# WHAT THE TASK REQUIRES
Copy out all of the lines below exactly; the pictures do not belong in the copy.

# DATA EXTRACT
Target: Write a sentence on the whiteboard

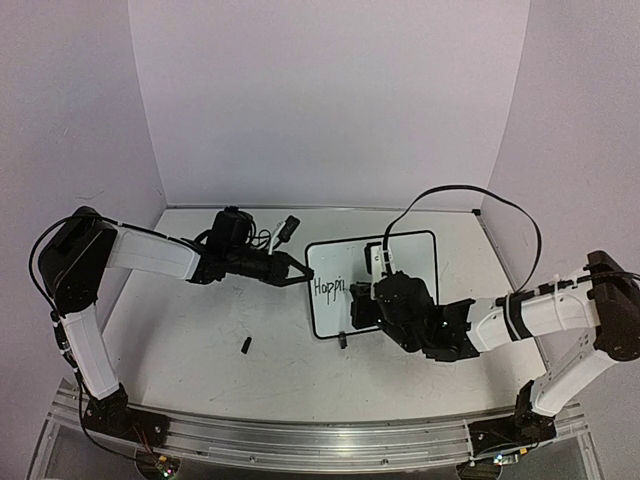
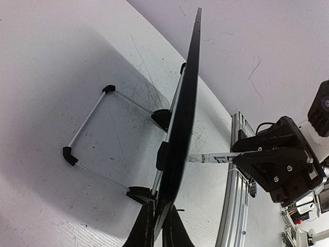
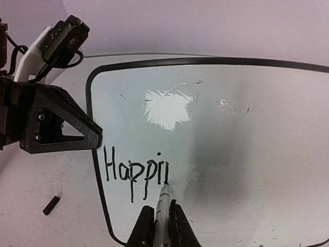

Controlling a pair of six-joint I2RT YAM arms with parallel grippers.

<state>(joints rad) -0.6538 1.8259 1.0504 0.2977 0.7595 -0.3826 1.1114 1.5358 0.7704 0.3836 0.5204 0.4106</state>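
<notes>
Three cameras: one fixed high, two on the wrists.
Top: above and behind the arm bases, looking down and forward over the table, far out. Left wrist: very close, edge-on along the whiteboard, right gripper beyond. Right wrist: close, facing the written side down the marker, left gripper at frame left. Board shared by all three.

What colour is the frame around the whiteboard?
Black, thin, running all around the whiteboard; clearest in the right wrist view.

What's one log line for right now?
left hand: clamps whiteboard edge | right hand: marker tip on whiteboard | sentence: "Happi"
</notes>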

# YOUR SOLUTION
Target: Write a sentence on the whiteboard


Controlling a pair of six-joint I2RT YAM arms with parallel grippers.

<state>(joints rad) -0.6538 1.8259 1.0504 0.2977 0.7595 -0.3826 1.1114 1.5358 0.7704 0.3836 0.5204 0.4106</state>
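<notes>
Three cameras: one fixed high, two on the wrists.
Top: above and behind the arm bases, looking down and forward over the table, far out. Left wrist: very close, edge-on along the whiteboard, right gripper beyond. Right wrist: close, facing the written side down the marker, left gripper at frame left. Board shared by all three.

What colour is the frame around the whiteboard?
Black, thin, running all around the whiteboard; clearest in the right wrist view.

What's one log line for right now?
left hand: clamps whiteboard edge | right hand: marker tip on whiteboard | sentence: "Happi"
</notes>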

This finishes the output for the exercise.